The second in our new series of pilgrimage stories comes from Sandra Simunic:
When I used to visit Serbian monasteries and shrines, during the services, I would hear priests always mention local saints when they gave people a blessing. Today, I live in Great Britain. I have been wanting to find out more about Celtic saints from the first Christian millennium because I want them to become part of my spiritual life.
I have so far discovered Chad, Cuthbert, Aidan, Patrick, Columba, Mellangell, and so on. Many of them are very closely connected with nature; water and the green, green grass of home (like the song says), because this is a “green country” and at all times everywhere you can find greenery. Also, since animals are around us most of the time (even in big cities like London), you find the saints associated with different kinds of birds, foxes, and squirrels (who are delightfully naughty and lively). Celtic saints are often painted on icons with otters and small rabbits.
The icon of the Nuns of Barking icon places them on the bank of the river. This is not River Thames, but the much smaller Roding River.

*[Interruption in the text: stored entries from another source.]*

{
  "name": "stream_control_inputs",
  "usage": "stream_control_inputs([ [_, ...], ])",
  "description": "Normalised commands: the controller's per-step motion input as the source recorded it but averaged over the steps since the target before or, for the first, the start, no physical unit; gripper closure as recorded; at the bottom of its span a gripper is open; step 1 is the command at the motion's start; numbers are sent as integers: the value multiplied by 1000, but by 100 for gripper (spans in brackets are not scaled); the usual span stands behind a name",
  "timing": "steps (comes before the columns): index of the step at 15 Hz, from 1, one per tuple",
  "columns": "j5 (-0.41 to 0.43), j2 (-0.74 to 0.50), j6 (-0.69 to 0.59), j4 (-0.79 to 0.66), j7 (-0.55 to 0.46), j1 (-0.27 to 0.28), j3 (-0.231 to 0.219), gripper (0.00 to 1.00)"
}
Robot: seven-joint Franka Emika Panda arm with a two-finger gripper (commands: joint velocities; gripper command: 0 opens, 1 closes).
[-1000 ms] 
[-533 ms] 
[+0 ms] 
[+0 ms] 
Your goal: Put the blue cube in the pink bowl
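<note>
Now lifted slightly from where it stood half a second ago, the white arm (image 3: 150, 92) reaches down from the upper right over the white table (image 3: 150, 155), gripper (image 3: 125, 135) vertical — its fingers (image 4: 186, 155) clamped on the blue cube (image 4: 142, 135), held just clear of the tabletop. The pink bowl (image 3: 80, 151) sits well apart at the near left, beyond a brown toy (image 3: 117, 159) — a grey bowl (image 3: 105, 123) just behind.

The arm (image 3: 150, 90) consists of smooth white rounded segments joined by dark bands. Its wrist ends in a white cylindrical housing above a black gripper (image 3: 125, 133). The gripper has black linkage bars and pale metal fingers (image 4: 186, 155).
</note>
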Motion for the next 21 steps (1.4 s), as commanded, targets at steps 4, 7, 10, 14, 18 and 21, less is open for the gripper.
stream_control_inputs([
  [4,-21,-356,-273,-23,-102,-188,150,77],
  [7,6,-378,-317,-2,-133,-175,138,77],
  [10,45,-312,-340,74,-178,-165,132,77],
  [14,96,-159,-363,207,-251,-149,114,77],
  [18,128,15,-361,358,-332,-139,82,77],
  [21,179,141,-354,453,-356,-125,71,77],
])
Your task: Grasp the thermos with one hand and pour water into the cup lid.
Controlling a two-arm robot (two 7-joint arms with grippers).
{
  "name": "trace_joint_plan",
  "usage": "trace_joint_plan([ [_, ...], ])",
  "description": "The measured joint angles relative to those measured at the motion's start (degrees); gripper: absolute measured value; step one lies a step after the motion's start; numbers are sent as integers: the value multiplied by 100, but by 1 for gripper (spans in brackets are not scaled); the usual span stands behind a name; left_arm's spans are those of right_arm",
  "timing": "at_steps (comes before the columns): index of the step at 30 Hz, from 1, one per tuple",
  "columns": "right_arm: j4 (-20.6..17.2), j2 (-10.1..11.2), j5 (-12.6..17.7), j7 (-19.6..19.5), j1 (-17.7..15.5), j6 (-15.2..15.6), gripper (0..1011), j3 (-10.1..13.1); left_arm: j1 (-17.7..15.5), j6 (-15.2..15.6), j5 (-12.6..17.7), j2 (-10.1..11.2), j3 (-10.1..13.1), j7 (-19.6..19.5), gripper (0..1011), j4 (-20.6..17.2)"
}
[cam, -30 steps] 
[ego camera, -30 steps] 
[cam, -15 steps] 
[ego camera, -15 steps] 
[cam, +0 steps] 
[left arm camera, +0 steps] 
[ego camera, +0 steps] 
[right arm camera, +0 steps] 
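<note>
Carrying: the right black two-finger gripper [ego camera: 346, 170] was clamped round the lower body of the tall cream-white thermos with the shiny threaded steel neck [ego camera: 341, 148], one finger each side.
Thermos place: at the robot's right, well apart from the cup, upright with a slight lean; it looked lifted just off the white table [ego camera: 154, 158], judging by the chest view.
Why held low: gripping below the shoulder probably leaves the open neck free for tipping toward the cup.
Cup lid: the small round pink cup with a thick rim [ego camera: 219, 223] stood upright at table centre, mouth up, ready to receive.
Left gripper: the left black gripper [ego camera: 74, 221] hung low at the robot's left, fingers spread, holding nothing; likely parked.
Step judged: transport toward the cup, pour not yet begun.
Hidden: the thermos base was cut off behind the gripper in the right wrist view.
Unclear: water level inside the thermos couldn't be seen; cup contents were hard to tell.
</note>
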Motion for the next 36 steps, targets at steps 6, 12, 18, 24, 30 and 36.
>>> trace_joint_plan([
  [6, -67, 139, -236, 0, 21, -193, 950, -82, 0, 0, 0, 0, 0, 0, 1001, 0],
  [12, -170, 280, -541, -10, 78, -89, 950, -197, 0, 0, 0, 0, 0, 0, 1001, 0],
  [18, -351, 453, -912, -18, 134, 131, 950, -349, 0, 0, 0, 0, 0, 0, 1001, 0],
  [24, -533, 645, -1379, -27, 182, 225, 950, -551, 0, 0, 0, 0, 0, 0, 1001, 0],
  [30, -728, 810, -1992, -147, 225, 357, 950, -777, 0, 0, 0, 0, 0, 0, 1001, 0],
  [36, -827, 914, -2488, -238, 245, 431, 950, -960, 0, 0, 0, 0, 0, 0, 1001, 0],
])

I encountered northeast London for the first time. It’s a place of many different cultures, people, and races. At the edge of this part of town, you can see the church of Saint Margaret of Antioch and the ruins of an old monastery which was closed by decree of Henry VIII. In his time, the monastery was Roman Catholic and followed the Benedictine tradition, but the original monastery had been established much earlier - in 666 AD, by Saint Erkendwald, who was called the 'Light of London'. Today, he is the saintly protector of this mega city. The monastery itself was dedicated to the Theotokos. The first abbess of the monastery was a sister of Saint Erkenwald called Ethelburga (who is also a canonized saint in our calendar). Later, they brought in a nun who we know today as Saint Hildelith and gave her the mission to teach the nuns deep Christian spirituality and sound monastic rule.
Unfortunately, the nuns who lived here in 871 were killed by Viking raiders. When they didn’t find the gold they were pursuing, they burned the monastery instead, which is how those nuns of Barking became martyrs for the Church.
When you walk close to the church cemetery, you can sense a deep peace. It's very strange to feel this depth of calm not far away from the town, even with the busy street markets and the sounds of music from all around the world. When I was there, the Liturgy was also attended by people from different races, traditions, and cultures. I kept thinking about the nuns who had lived here so long ago. Maybe they were looking down on us from heaven. Probably, yes. Maybe they are happy because we were visiting their home. In my mind's eye, they were tall, freckled women, with lush hair, almost a little magical in their appearance. They would have been very different from Balkan women like myself.
Here, where I can meet different cultures, I have noticed that people who are coming from Celtic Christian tradition have something in common with Antiochian Christians. I don't know exactly the reason for that, but I can sense warm, Abrahamic hospitality and lack of any national or ethnic pretentions. In some way, the Nuns of Barking invite people from different Orthodox backgrounds to a Pilgrimage of Barking every spring, soon after Pascha). Here, in northeast London, we can hear “Christ is risen!” in different languages, and all of us become One in the diversity of traditions, languages, cultures, and races. Isn't this how it was always supposed to be?
Sandra Simunic was born in Zagreb, Croatia, in 1975. Her father is Croatian Catholic, and her mother is Serbian Orthodox. She earned a degree in administrative law at Zagreb University of Law in 1998, after which she worked in corporate law offices. She has lived in London since 2020 and is the proud mother of a 21-year-old daughter who is a university student.